自分のことを、「仕事に入るととことんやってしまう」と話した上で、「山里さんを見ていると、それで間違っていないんだなと思わせてくれるので、とても勇気が湧きます」とはにかみながら、自分のお腹に手を当てた。女優である彼女にとって、そこが最も大事なポイントだったのだろう。“自分が間違っていないと思わせてくれる”という表現から、山ちゃんは自分に自信を持たせてくれる、何があっても自分の味方でいてくれるという絶対的な信頼を寄せることができたのだと思う。
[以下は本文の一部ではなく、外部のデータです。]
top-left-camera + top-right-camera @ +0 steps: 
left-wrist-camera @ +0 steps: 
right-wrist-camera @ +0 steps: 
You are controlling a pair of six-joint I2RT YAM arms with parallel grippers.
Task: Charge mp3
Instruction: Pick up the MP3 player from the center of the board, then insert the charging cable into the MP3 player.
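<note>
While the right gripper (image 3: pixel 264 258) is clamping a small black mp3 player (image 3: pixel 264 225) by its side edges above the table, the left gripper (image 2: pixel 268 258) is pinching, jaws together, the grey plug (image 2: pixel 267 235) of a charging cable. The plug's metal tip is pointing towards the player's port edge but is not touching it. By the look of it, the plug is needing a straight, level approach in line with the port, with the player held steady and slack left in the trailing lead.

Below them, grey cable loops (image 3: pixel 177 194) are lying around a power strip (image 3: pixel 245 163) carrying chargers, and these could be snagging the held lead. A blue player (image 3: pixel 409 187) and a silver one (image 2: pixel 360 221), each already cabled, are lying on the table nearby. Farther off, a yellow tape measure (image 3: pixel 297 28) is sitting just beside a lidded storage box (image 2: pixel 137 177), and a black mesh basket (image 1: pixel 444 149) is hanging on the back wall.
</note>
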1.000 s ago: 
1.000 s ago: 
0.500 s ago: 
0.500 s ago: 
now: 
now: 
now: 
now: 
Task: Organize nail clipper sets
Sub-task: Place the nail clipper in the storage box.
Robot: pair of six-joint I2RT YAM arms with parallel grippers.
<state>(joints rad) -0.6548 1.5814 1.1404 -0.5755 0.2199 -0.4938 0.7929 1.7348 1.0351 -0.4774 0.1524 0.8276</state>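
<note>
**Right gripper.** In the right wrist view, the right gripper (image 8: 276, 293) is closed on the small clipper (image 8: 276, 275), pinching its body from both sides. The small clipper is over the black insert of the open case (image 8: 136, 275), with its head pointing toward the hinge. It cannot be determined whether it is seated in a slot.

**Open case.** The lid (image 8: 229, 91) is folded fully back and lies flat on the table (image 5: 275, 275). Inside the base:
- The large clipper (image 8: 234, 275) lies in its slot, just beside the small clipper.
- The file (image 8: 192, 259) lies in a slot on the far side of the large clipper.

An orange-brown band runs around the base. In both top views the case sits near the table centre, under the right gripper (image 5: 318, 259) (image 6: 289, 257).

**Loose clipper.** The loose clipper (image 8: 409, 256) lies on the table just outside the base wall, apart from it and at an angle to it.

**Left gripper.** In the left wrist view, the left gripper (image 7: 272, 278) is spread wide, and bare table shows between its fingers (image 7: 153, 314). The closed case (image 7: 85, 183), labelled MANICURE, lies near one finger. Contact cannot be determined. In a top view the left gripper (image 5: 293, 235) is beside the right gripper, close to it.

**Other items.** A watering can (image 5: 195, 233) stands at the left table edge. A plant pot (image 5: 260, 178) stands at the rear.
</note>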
そして「自分が与えられた仕事は精一杯やっていき、できる限り」
と言葉を区切り「亮太さんを支えたいと思います」と締めくくった。それまで「山里さん」と呼んでいた彼女が、この時は「亮太さん」と名前で呼んだ。妻として、公私ともに夫を支えていく気持ちの強さが、そこに表れていた。好きになった理由を聞かれた時も、表言葉を探すように「私を好きになってくれる男気です」とレポーターを真っ直ぐに見つめて答え、男としての山ちゃんを立てていた。
山ちゃんの方はといえば、どんなに緊張していようと、蒼井さんへの気遣いと気配りを忘れない。会見場に入ってきた時からエスコートするように手を差し出し、椅子へと導く。彼女の話や話し方、途中にあった微妙な間すらも、絶妙なタイミングでフォローして、面白おかしくつないでいく。そのせいか蒼井さんがこれまで以上に、明るくコミカルで楽しい人に見えてくる。
蒼井さんを自分へのご褒美と表現し、蒼井さんの両親に挨拶する時の対応や、彼女が言われていた「魔性」という言葉に対して「そんな人間じゃない」と否定するなど、その言葉や行動は彼女や彼女の周りの人への優しさや思いやりに溢れていた。
蒼井さんは男性に、こういう形での優しさや思いやり、気遣い、気配りを愛情として求め、山ちゃんは女性に、自分への尊敬や信頼、自分を立てて頼りにしてくれることを愛情として求めていた。そして、互いに仕事をしている自分に自信を持たせ、何があっても味方になってくれる相手を必要としていたのではないだろうか。
二人は自分にとって最良の相手を見つけたのだと、笑顔の絶えない会見が物語っていた。